Because the sport employs a traditional playoff rather than polls and computers, a Cardinals championship will be deemed far more legitimate than Florida's BCS title this past college season. Four great playoff games will override four months of mediocrity.

Much the same thing occurred last year when the New England Patriots beat the New York Giants in the regular-season finale to become the first team in history to finish 16-0. In the end, though, all that mattered was the Giants -- a 10-6 wild-card team -- beating the Patriots in a February rematch.

Peter King addressed this subject in his most recent Monday Morning Quarterback, asking "What exactly does the [NFL] regular season mean anymore?"

"If the NFL has now arrived at a strange point where regular-season performance does nothing to predict playoff performance, and every team has an equal chance to win if they make the tournament, is that bad for the league?'' Football Outsiders president Aaron Schatz wrote King in an e-mail.

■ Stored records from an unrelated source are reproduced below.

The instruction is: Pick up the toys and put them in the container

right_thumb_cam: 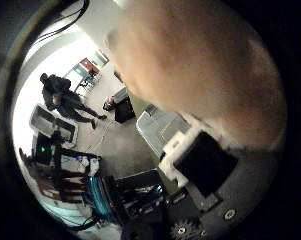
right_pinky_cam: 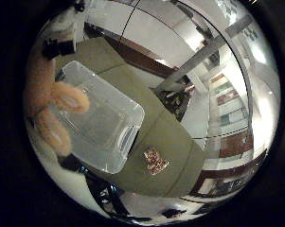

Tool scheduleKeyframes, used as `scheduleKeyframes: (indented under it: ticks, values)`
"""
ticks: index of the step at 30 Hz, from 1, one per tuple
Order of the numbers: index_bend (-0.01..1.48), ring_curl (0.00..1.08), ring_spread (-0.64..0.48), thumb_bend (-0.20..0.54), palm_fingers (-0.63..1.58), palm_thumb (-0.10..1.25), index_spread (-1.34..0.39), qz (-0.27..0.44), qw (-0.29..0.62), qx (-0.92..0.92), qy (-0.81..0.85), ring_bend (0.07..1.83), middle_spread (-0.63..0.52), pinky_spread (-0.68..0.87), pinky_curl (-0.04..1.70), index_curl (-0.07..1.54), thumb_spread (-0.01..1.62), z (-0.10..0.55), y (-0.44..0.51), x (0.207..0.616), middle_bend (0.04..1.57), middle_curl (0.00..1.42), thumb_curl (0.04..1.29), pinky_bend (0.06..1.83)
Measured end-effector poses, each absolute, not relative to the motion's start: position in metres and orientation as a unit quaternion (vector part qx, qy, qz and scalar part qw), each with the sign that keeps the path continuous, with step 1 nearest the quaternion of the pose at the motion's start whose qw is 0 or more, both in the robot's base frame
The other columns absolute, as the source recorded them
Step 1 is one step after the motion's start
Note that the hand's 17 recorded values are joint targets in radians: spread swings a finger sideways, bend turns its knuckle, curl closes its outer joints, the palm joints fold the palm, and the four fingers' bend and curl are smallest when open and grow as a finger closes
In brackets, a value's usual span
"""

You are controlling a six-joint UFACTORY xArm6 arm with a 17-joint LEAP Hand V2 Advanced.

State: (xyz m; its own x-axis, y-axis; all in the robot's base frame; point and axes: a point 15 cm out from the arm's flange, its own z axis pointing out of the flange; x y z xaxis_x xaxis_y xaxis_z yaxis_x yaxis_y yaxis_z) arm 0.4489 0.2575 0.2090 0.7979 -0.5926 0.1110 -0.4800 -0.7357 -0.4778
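The robot hand (right_thumb_cam: 205,170) grips a tan plush toy (right_pinky_cam: 47,106) above the clear container (right_pinky_cam: 102,123); another toy (right_pinky_cam: 155,161) lies on the worktop (right_pinky_cam: 170,137) beside the container.

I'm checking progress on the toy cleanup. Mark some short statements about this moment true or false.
1. The clear plastic container sits on the olive green table. True.
2. A tan plush toy is close against the palm of the robot hand. True.
3. The container is full of toys. False: its inside looks empty.
4. A small brown patterned toy lies on the table beside the container. True.
5. The small brown toy lies inside the container. False: it lies outside, near the handle end.
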Motion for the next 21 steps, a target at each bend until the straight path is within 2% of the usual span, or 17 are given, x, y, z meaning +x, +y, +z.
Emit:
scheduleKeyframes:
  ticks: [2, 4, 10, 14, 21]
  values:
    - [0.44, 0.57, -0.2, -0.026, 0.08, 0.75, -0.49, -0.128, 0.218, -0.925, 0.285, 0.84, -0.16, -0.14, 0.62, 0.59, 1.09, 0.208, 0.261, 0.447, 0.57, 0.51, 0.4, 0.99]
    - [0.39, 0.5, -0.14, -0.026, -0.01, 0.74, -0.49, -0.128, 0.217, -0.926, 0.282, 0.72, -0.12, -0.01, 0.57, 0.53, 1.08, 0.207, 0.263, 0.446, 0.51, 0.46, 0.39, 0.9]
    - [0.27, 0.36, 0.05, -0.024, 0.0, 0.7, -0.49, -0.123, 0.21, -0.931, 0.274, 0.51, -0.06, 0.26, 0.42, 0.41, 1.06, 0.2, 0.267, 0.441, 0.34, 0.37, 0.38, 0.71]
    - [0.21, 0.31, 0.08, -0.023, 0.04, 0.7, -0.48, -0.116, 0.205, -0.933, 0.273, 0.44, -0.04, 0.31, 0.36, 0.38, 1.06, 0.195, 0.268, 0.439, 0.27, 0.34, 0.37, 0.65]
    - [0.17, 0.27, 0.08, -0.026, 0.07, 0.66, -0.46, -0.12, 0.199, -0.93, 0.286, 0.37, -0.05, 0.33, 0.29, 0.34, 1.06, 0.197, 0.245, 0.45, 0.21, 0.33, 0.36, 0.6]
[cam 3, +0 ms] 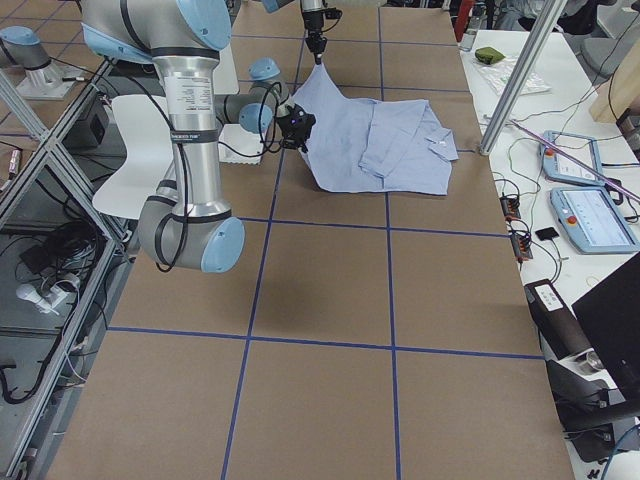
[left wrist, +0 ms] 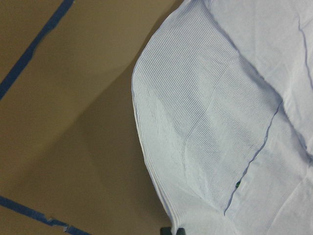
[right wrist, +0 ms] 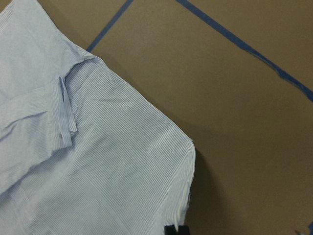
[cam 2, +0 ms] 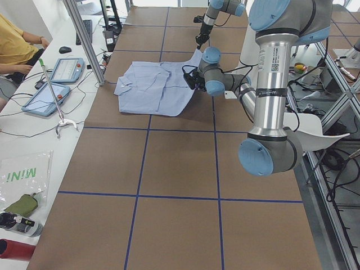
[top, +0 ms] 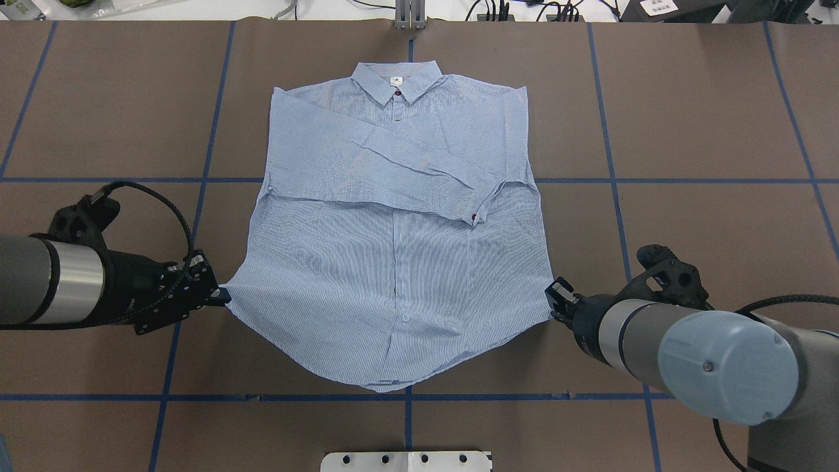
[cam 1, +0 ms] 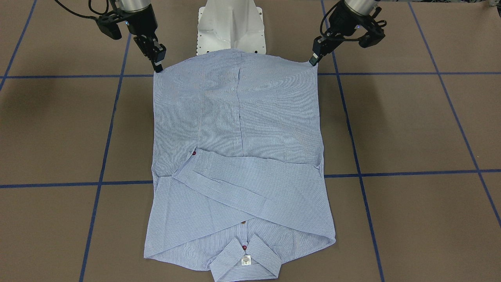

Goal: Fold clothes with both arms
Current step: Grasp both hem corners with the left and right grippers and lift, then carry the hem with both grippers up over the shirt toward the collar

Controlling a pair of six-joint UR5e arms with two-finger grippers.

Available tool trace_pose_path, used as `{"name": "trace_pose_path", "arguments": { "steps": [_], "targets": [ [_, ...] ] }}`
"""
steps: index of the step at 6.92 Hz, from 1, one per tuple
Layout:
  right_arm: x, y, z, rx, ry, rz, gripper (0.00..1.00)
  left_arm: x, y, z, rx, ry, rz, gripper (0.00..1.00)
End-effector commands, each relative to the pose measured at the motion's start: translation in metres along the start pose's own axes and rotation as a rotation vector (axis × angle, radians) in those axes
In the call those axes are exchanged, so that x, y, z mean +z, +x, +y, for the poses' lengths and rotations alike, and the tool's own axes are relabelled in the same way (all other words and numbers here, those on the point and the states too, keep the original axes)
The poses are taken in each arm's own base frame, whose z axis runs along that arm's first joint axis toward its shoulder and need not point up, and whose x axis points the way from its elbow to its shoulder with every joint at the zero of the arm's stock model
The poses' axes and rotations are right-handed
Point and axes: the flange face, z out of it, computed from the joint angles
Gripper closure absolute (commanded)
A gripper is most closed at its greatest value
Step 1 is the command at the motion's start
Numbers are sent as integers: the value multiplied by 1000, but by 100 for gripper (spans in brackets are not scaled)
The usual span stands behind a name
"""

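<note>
- We see the shirt [top: 393, 275] spread front-up in the middle of the brown worktop [top: 688, 118]. Its collar [top: 395, 84] is on the side far from the robot, and its hem [top: 393, 383] is towards the robot's base.
- The sleeves [top: 367, 157] are folded across the chest, and one cuff [top: 477, 208] with a dark red button lies on top.
- The left pincer [top: 225, 296] is at the hem corner on the robot's left, clamped on the cloth there.
- The right pincer [top: 550, 296] is at the opposite hem corner and is likewise closed tight on the fabric.
- From the side views we see both gripped corners raised off the worktop, while the collar end lies flat.
- Between the two pincers the lower shirt is drawn wide.
</note>
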Motion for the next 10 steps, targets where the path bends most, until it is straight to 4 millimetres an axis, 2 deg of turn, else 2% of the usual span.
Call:
{"name": "trace_pose_path", "arguments": {
  "steps": [1, 3, 5, 6, 7, 8, 9, 10],
  "targets": [
    [-19, -15, -20, 83, 82, -103, 100, -22, 20, -10, -37, 12, -15, 100],
    [-38, -25, -30, 108, 162, -207, 100, -23, 32, -22, -47, 38, 0, 100],
    [-42, -31, -37, 110, 249, -279, 100, -18, 49, -51, -77, 83, 15, 100],
    [-42, -32, -38, 111, 267, -294, 100, -19, 52, -62, -93, 88, 6, 100],
    [-44, -37, -36, 117, 262, -313, 100, -20, 63, -75, -114, 105, -1, 100],
    [-36, -50, -27, 120, 257, -323, 100, -15, 65, -83, -124, 115, -11, 100],
    [-16, -63, -31, 128, 292, -314, 100, -13, 71, -91, -120, 126, -9, 100],
    [-6, -84, -39, 145, 319, -322, 100, 0, 77, -104, -124, 141, -22, 100]
  ]
}}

It's certainly bad for the Tennessee Titans, whose league-best 13-3 record this season earned them ... bupkis.

On Tuesday, a reader asked King whether the two best teams were playing in the Super Bowl, to which King replied: "The two hottest teams at the end of the year are in the [Super Bowl], which is all that counts."

If that's true, why does the NFL even bother to hold a regular season? (Wait, I know -- for fantasy football and gamblers.) Why not stage one big, 32-team playoff? Heck, the league could hold three of those in the same amount of time it takes to bother with a regular season.

Three Super Bowls a year. Imagine the ad revenue!

In a story from last week's Sports Illustrated leading up to the NFC title game, Cardinals defensive end Bertrand Berry explained his team's late-season slump thusly: "Mentally we eased up a little bit because we had clinched [the NFC West division] so early."

That, my friends, is exactly what college football's powers-that-be fear most. Theirs is the only sport where every single game truly matters, where you can't afford to take your foot off the peddle for even one week. (Just ask USC.) Were there a playoff, the Gators -- which, like the Cardinals, clinched their division early (Nov. 8) -- could have tanked their last three regular-season games without jeopardizing their title hopes in the slightest.